Beaten down oil stock having a bounce...
Still plenty of value i their WA offshore blocks !!!


----------



## greggles (11 May 2018)

This morning IPB Petroleum announced a substantial increase to the estimated oil resources at Idris in the company's 100% held WA-424-P Permit in the Browse Basin offshore North West Australia.


> Following the recent completion of the Company's 3D seismic reprocessing and depth conversion project, IPB has now completed a thorough technical review of the prospective oil resources attributed to the Idris prospect. As a result the Prospective Resources for the Idris prospect have increased on a most likely basis (P50) from 33 MMBBLS to 69 MMBBLS of oil (recoverable), whilst the Geological Chance of Success being an oil discovery at Idris is now estimated to be 40%. Similar prospective resources increases were registered at the Low Estimate (P90), and High Estimate Level (P10) to being 20 MMBBLS of oil (recoverable) and 159 MMBBLS of oil (recoverable) respectively.

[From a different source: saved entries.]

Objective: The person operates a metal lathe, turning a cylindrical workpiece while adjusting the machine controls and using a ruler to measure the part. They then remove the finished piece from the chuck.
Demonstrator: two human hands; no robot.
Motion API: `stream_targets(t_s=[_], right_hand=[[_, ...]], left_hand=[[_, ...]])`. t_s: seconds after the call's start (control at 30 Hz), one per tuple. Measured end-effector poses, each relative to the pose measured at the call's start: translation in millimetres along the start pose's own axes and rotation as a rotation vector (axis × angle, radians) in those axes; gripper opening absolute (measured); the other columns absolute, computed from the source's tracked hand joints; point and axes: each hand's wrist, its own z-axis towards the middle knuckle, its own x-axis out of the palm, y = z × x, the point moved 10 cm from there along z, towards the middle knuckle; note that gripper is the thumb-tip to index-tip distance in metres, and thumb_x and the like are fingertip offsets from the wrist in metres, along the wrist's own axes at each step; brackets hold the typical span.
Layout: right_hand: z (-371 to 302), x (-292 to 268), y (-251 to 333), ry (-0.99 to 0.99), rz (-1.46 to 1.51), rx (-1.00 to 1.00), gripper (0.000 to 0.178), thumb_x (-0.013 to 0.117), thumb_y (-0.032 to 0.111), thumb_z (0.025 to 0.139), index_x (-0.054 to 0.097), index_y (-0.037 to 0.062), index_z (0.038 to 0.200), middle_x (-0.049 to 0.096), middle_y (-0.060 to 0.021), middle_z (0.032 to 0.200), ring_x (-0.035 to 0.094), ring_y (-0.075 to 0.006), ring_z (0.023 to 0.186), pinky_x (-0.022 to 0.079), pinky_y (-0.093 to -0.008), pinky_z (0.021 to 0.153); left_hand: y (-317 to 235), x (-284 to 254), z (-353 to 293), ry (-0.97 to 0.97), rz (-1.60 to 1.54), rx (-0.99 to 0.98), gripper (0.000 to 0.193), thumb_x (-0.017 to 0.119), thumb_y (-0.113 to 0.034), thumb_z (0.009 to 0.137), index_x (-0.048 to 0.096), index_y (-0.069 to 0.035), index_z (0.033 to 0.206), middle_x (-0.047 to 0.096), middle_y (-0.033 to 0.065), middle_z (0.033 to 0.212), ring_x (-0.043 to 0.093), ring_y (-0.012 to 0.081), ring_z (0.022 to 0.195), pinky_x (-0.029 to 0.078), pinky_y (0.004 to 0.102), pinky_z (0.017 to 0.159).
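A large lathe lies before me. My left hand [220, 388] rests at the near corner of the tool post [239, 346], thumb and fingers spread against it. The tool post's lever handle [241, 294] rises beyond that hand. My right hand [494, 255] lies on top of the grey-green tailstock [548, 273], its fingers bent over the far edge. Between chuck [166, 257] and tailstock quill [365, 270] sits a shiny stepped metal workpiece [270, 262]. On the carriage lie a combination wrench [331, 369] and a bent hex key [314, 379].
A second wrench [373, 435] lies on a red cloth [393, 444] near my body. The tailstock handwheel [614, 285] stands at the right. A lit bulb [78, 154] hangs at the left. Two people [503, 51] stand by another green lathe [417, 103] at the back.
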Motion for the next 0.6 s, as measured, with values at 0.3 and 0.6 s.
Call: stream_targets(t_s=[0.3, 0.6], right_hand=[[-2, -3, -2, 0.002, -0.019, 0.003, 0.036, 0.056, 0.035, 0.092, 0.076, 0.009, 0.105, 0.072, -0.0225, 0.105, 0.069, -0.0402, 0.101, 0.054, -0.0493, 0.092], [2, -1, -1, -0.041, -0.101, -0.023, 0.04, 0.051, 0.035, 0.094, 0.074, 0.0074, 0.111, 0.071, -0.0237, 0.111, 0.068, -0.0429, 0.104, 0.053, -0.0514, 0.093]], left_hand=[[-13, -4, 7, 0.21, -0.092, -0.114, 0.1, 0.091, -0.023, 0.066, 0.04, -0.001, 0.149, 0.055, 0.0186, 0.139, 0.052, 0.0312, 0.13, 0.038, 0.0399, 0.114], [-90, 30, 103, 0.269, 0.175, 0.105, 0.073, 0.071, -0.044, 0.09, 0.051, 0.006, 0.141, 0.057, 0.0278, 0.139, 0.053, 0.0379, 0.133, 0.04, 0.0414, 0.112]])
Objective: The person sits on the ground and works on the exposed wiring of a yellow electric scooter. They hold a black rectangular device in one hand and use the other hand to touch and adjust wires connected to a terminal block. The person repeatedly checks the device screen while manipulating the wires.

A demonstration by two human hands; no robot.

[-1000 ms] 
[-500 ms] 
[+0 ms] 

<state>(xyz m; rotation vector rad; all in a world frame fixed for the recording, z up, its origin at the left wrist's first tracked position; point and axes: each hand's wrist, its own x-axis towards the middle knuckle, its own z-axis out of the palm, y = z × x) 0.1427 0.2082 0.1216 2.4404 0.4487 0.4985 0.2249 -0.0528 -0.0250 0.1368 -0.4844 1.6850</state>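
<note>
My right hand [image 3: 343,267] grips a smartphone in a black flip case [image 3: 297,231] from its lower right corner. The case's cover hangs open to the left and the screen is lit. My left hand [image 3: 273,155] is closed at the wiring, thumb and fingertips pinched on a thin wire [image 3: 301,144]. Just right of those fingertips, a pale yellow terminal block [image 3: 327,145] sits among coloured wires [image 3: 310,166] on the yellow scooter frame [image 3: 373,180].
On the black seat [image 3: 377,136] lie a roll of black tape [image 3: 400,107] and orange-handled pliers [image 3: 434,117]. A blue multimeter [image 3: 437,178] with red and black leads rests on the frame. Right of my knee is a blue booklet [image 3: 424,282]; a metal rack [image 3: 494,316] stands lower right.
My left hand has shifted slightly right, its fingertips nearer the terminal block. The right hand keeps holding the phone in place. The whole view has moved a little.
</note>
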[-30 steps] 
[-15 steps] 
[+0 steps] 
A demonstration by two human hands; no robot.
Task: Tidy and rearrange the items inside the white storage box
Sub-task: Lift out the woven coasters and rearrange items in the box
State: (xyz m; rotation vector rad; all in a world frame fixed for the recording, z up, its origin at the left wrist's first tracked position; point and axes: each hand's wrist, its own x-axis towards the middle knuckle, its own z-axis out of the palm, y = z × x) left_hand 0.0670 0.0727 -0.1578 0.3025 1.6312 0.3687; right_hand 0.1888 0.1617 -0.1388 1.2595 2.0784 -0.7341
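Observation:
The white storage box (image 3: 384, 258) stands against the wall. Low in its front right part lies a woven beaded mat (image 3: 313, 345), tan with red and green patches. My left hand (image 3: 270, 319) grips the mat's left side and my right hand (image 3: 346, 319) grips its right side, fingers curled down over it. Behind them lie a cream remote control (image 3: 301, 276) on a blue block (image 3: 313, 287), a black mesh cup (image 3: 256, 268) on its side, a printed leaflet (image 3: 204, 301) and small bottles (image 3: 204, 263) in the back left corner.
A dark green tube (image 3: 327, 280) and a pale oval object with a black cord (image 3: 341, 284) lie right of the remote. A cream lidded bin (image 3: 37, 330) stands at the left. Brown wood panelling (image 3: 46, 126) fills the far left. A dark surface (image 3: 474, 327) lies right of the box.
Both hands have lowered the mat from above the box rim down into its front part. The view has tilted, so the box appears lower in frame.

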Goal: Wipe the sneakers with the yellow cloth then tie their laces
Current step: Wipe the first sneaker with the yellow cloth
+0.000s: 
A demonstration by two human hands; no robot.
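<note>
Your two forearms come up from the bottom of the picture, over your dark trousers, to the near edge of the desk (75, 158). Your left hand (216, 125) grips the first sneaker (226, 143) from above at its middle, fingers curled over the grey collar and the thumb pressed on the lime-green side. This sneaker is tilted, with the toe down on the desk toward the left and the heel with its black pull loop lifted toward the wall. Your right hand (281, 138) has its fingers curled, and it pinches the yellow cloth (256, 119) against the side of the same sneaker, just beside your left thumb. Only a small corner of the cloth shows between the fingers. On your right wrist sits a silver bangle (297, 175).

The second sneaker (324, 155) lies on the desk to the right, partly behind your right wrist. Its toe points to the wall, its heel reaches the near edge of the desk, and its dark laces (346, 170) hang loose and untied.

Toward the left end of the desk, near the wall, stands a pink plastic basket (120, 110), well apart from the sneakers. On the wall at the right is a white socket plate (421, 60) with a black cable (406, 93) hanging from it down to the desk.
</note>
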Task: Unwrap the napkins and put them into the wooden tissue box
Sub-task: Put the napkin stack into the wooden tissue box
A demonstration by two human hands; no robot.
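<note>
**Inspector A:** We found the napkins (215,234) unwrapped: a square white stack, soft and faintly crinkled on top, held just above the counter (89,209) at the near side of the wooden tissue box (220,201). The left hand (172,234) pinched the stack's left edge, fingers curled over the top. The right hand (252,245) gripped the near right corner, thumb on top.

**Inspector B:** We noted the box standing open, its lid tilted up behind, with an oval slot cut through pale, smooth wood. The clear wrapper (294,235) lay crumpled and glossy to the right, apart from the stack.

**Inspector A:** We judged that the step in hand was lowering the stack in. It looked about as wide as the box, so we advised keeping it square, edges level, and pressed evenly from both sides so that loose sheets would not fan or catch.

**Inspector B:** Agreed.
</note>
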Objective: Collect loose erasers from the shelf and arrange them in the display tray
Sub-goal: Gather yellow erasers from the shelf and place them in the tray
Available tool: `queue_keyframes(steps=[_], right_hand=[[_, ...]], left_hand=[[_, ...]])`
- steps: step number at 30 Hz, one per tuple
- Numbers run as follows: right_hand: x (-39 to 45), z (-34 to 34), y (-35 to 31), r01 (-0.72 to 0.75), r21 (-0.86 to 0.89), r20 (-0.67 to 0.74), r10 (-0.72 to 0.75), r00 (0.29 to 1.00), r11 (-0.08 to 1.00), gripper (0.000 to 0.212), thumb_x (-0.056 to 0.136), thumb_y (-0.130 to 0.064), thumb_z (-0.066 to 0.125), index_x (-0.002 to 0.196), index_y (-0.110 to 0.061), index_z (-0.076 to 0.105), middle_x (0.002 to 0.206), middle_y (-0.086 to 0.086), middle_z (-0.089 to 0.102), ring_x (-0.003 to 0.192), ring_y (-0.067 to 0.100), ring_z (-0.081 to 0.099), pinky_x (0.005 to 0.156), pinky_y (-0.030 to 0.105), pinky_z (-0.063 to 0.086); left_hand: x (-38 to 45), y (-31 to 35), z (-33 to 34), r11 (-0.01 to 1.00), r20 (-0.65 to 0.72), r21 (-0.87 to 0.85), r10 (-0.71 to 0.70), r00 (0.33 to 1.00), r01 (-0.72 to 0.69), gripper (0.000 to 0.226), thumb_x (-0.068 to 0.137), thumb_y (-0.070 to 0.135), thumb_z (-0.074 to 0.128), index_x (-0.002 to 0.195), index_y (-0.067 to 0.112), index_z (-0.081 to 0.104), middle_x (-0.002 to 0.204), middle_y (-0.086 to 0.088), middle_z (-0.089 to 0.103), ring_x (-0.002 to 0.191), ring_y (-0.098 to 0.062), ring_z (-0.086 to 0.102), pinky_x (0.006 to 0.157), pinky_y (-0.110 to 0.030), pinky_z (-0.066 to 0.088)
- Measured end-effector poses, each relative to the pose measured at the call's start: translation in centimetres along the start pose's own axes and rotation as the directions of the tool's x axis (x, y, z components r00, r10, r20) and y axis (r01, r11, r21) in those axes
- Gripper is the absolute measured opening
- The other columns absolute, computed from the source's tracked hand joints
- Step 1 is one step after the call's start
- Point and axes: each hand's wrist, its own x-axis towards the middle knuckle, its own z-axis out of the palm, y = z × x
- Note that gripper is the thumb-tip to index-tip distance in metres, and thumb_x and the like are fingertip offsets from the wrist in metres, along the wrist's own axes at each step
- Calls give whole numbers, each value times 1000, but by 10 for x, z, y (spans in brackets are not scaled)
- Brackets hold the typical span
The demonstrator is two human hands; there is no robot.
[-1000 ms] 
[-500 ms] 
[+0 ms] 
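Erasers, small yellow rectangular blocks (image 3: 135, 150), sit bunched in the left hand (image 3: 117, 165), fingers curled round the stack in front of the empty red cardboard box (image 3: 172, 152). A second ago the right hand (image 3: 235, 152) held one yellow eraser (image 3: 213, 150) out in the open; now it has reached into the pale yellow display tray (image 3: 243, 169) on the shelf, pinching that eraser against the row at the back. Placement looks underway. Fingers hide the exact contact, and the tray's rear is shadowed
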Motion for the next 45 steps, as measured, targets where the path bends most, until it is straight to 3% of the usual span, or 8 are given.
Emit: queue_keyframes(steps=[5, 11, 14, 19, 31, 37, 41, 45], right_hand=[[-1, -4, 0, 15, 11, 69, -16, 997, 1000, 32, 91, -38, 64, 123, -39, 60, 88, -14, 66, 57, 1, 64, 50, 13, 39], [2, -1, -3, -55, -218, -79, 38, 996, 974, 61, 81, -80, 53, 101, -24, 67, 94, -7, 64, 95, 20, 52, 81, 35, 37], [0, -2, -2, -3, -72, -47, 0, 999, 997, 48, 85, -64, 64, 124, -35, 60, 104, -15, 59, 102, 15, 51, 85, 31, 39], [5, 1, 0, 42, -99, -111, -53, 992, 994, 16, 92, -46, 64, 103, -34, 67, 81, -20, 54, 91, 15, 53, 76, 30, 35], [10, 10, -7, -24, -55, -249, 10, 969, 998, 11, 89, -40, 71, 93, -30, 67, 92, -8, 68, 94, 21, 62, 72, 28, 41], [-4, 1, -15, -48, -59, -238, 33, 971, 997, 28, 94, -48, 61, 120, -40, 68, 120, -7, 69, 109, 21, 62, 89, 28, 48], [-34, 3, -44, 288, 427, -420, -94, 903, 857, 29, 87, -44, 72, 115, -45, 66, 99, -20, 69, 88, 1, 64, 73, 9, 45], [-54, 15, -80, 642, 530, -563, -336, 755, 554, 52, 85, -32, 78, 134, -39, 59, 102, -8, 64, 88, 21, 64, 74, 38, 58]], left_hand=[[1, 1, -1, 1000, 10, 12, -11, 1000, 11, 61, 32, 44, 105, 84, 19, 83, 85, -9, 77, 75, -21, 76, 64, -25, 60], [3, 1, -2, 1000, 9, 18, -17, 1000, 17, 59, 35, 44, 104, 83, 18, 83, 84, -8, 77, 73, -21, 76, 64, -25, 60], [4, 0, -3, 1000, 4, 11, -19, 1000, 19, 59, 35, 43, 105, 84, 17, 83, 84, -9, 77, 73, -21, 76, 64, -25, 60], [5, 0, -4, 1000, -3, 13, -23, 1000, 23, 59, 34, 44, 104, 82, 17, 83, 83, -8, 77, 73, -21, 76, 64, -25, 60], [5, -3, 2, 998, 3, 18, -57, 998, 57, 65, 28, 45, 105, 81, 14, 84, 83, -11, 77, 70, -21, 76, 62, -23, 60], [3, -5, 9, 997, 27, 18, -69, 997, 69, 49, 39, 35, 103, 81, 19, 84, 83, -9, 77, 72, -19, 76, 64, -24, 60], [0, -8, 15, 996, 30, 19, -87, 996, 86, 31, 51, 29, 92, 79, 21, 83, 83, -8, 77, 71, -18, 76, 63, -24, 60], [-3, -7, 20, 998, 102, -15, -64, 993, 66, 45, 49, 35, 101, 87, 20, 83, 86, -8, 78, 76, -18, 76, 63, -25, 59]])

With only 160 million shares on issue, IPB's market cap is still only $2.4 million, even after today's 36.36% rise in share price to 1.5c.


----------



## greggles (25 July 2018)

IPB Petroleum moving north confidently in the last two trading sessions, today and Monday.

IPB recently raised $0.8 million through an oversubscribed placement of 40 million share at 2c a share. They released an Investor Presentation today that is worth reading. Market cap approximately $6 million.


----------



## barney (25 July 2018)

Positive looking Chart for a minnow Oiler … 

Cash on hand after cap-raise approx. $1 million

Interesting Project/s but they need to secure a Farm-out Partner to move forward.  Current price action indicates the Market is confident … we shall see


----------



## greggles (24 August 2018)

barney said:


> Positive looking Chart for a minnow Oiler …
> 
> Cash on hand after cap-raise approx. $1 million
> 
> Interesting Project/s but they need to secure a Farm-out Partner to move forward.  Current price action indicates the Market is confident … we shall see




The market has definitely been confident in the last couple of days as the IPB share price has surged from 3c at the close on Wednesday to a high of 7.2c today.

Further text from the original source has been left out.